> _Task requirements_: Take the entries below and give them back exactly. Leave out nothing.

> _Information provided_:
• • •

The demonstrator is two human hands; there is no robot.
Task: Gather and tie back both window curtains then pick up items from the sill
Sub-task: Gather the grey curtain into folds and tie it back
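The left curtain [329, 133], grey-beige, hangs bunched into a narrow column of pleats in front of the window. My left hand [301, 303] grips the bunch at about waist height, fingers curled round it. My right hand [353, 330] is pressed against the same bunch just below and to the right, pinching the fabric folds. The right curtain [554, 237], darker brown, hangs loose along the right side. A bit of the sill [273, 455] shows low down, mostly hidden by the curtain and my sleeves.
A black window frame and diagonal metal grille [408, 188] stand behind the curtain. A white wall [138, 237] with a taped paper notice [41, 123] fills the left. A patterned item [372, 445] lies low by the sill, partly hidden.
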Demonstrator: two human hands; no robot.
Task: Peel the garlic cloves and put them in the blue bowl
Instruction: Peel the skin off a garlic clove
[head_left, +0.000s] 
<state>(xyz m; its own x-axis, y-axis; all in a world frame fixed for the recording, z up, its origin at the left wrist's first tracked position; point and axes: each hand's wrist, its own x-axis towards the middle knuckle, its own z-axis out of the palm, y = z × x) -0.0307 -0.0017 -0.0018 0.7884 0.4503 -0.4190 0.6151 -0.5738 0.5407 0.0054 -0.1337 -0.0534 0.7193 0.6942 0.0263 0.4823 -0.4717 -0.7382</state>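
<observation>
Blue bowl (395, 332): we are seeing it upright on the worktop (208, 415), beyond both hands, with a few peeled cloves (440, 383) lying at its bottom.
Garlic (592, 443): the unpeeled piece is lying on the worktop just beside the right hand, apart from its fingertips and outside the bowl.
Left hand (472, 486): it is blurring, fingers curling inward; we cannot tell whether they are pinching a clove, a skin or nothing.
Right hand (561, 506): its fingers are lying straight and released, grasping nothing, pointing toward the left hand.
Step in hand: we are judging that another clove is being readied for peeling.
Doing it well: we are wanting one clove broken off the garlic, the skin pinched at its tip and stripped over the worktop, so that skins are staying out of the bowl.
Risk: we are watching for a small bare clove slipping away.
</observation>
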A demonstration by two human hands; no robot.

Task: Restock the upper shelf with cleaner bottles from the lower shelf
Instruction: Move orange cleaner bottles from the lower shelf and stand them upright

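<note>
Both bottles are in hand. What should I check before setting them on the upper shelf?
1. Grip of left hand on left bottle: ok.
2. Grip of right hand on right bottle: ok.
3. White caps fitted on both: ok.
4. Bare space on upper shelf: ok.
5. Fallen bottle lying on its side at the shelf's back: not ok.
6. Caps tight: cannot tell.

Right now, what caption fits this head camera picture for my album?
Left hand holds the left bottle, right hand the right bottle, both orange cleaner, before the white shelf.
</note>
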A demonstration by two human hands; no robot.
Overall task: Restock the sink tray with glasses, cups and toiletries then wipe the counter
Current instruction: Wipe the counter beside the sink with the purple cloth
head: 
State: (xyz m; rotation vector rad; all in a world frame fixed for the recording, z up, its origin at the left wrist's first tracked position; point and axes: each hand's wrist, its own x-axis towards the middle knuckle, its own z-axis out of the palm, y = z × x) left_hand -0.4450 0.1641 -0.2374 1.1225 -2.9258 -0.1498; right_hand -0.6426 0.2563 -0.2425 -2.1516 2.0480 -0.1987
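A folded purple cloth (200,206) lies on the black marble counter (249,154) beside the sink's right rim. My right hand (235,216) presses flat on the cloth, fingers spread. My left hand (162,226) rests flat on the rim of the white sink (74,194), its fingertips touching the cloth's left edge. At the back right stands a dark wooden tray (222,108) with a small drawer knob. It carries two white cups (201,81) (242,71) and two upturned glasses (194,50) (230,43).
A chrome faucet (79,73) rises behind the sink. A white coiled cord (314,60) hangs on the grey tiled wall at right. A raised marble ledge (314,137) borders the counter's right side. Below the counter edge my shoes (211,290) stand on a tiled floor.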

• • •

> _Your solution_:
The demonstrator is two human hands; there is no robot.
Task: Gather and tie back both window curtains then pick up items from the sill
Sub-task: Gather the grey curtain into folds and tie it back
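The left curtain [329, 133], grey-beige, hangs bunched into a narrow column of pleats in front of the window. My left hand [301, 303] grips the bunch at about waist height, fingers curled round it. My right hand [353, 330] is pressed against the same bunch just below and to the right, pinching the fabric folds. The right curtain [554, 237], darker brown, hangs loose along the right side. A bit of the sill [273, 455] shows low down, mostly hidden by the curtain and my sleeves.
A black window frame and diagonal metal grille [408, 188] stand behind the curtain. A white wall [138, 237] with a taped paper notice [41, 123] fills the left. A patterned item [372, 445] lies low by the sill, partly hidden.
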Demonstrator: two human hands; no robot.
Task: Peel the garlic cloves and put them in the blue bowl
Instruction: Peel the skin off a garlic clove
[head_left, +0.000s] 
<state>(xyz m; its own x-axis, y-axis; all in a world frame fixed for the recording, z up, its origin at the left wrist's first tracked position; point and axes: each hand's wrist, its own x-axis towards the middle knuckle, its own z-axis out of the palm, y = z × x) -0.0307 -0.0017 -0.0018 0.7884 0.4503 -0.4190 0.6151 -0.5738 0.5407 0.0054 -0.1337 -0.0534 0.7193 0.6942 0.0263 0.4823 -0.4717 -0.7382</state>
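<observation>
Blue bowl (395, 332): we are seeing it upright on the worktop (208, 415), beyond both hands, with a few peeled cloves (440, 383) lying at its bottom.
Garlic (592, 443): the unpeeled piece is lying on the worktop just beside the right hand, apart from its fingertips and outside the bowl.
Left hand (472, 486): it is blurring, fingers curling inward; we cannot tell whether they are pinching a clove, a skin or nothing.
Right hand (561, 506): its fingers are lying straight and released, grasping nothing, pointing toward the left hand.
Step in hand: we are judging that another clove is being readied for peeling.
Doing it well: we are wanting one clove broken off the garlic, the skin pinched at its tip and stripped over the worktop, so that skins are staying out of the bowl.
Risk: we are watching for a small bare clove slipping away.
</observation>
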A demonstration by two human hands; no robot.

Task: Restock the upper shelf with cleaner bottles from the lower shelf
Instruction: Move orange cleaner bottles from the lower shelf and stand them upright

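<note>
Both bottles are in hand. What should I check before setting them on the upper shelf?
1. Grip of left hand on left bottle: ok.
2. Grip of right hand on right bottle: ok.
3. White caps fitted on both: ok.
4. Bare space on upper shelf: ok.
5. Fallen bottle lying on its side at the shelf's back: not ok.
6. Caps tight: cannot tell.

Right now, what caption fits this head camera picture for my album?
Left hand holds the left bottle, right hand the right bottle, both orange cleaner, before the white shelf.
</note>
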A demonstration by two human hands; no robot.
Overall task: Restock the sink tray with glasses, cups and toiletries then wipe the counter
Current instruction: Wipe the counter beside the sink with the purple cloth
head: 
State: (xyz m; rotation vector rad; all in a world frame fixed for the recording, z up, its origin at the left wrist's first tracked position; point and axes: each hand's wrist, its own x-axis towards the middle knuckle, its own z-axis out of the palm, y = z × x) left_hand -0.4450 0.1641 -0.2374 1.1225 -2.9258 -0.1498; right_hand -0.6426 0.2563 -0.2425 -2.1516 2.0480 -0.1987
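A folded purple cloth (200,206) lies on the black marble counter (249,154) beside the sink's right rim. My right hand (235,216) presses flat on the cloth, fingers spread. My left hand (162,226) rests flat on the rim of the white sink (74,194), its fingertips touching the cloth's left edge. At the back right stands a dark wooden tray (222,108) with a small drawer knob. It carries two white cups (201,81) (242,71) and two upturned glasses (194,50) (230,43).
A chrome faucet (79,73) rises behind the sink. A white coiled cord (314,60) hangs on the grey tiled wall at right. A raised marble ledge (314,137) borders the counter's right side. Below the counter edge my shoes (211,290) stand on a tiled floor.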

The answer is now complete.